■ **Work required**
This task calls for copying every line of the records that includes the word "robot".

Material shown Start Marker

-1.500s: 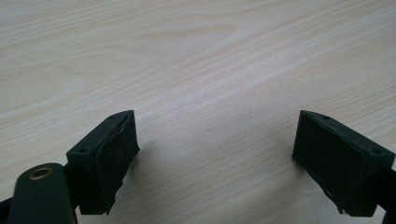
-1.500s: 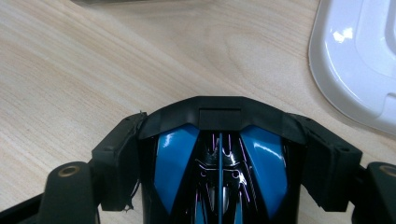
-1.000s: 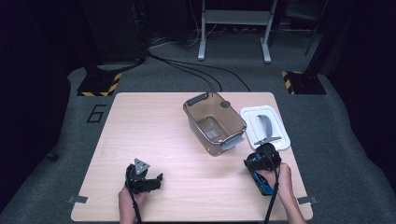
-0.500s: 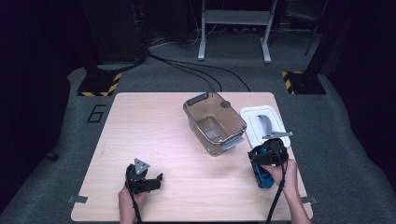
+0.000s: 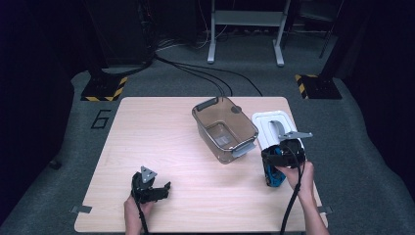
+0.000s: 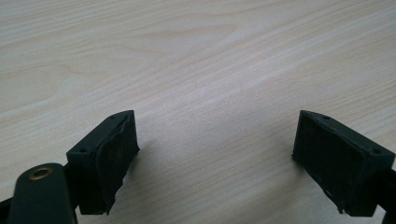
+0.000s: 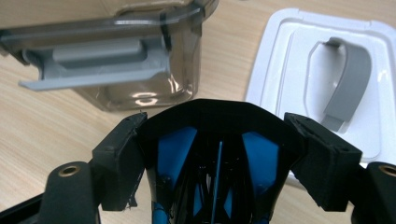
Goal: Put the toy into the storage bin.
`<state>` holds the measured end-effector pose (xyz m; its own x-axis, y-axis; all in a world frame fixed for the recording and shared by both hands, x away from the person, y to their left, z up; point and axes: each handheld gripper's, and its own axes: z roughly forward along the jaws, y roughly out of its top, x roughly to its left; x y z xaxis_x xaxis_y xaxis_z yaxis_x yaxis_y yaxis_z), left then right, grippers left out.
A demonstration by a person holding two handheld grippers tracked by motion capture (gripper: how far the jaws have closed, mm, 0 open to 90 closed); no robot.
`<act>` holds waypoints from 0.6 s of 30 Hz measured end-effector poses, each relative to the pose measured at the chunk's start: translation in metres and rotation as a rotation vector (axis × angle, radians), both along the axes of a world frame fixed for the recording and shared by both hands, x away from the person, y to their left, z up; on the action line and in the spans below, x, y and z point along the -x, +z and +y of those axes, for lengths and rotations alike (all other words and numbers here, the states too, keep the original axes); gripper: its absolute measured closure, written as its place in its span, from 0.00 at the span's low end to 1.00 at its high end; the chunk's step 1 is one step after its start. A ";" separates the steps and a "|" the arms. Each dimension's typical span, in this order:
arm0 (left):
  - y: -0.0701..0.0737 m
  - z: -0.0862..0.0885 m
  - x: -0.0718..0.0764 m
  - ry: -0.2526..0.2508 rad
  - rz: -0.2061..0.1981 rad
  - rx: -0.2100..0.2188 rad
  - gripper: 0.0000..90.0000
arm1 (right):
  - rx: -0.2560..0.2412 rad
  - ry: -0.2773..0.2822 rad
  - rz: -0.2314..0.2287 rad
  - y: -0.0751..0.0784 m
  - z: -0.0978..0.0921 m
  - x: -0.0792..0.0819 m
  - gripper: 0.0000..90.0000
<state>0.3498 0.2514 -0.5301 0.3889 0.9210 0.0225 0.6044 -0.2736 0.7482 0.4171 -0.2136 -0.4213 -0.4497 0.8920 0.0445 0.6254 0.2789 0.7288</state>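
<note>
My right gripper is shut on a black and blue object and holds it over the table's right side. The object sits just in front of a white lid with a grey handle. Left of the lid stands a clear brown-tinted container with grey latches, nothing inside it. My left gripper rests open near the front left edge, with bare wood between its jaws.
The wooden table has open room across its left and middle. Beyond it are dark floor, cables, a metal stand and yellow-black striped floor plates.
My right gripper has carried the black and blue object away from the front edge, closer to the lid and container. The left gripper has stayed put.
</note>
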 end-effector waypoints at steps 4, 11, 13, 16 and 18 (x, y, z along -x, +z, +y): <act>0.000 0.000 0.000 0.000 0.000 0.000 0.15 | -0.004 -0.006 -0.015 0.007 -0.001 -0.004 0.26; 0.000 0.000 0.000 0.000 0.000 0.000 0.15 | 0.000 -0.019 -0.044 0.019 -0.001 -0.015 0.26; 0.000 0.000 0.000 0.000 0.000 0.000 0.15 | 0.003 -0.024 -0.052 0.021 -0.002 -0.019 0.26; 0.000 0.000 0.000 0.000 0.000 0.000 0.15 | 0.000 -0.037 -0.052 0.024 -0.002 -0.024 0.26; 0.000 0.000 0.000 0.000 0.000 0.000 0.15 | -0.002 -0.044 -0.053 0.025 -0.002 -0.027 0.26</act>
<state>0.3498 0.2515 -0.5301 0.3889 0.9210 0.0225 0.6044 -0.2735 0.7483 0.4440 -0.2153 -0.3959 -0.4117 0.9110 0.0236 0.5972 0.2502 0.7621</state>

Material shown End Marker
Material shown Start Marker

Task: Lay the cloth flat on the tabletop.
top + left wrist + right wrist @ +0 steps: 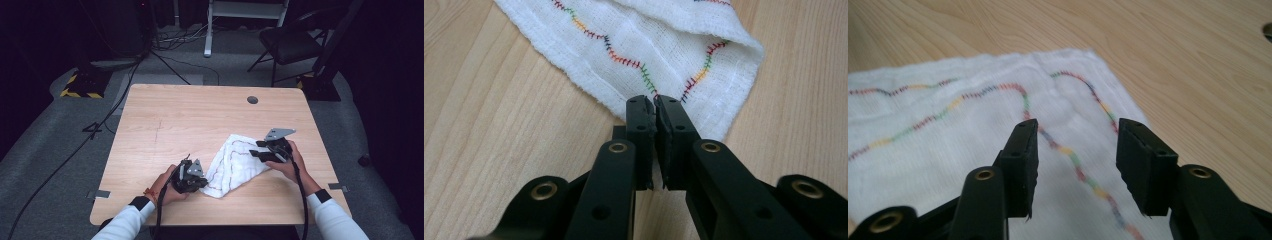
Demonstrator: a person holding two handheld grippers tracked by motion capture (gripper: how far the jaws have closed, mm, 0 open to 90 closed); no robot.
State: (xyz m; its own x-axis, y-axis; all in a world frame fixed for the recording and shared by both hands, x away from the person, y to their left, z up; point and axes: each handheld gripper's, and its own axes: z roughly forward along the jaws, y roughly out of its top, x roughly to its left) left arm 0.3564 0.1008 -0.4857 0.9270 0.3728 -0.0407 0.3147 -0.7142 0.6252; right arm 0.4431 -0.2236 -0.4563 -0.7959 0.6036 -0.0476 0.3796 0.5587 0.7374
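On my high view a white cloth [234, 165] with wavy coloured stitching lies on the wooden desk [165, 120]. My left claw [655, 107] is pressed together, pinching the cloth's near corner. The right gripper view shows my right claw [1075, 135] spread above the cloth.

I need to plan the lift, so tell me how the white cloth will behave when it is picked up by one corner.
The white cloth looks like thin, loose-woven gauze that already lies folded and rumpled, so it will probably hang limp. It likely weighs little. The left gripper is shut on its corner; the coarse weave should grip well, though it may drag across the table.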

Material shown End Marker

■ **Solution to this problem**
A demonstration by a person holding two handheld grippers tracked by motion capture (gripper: how far the jaws have closed, mm, 0 open to 90 closed); no robot.
Demonstrator: a person holding two handheld grippers tracked by motion capture (gripper: how far the jaws have closed, mm, 0 open to 90 closed); no robot.

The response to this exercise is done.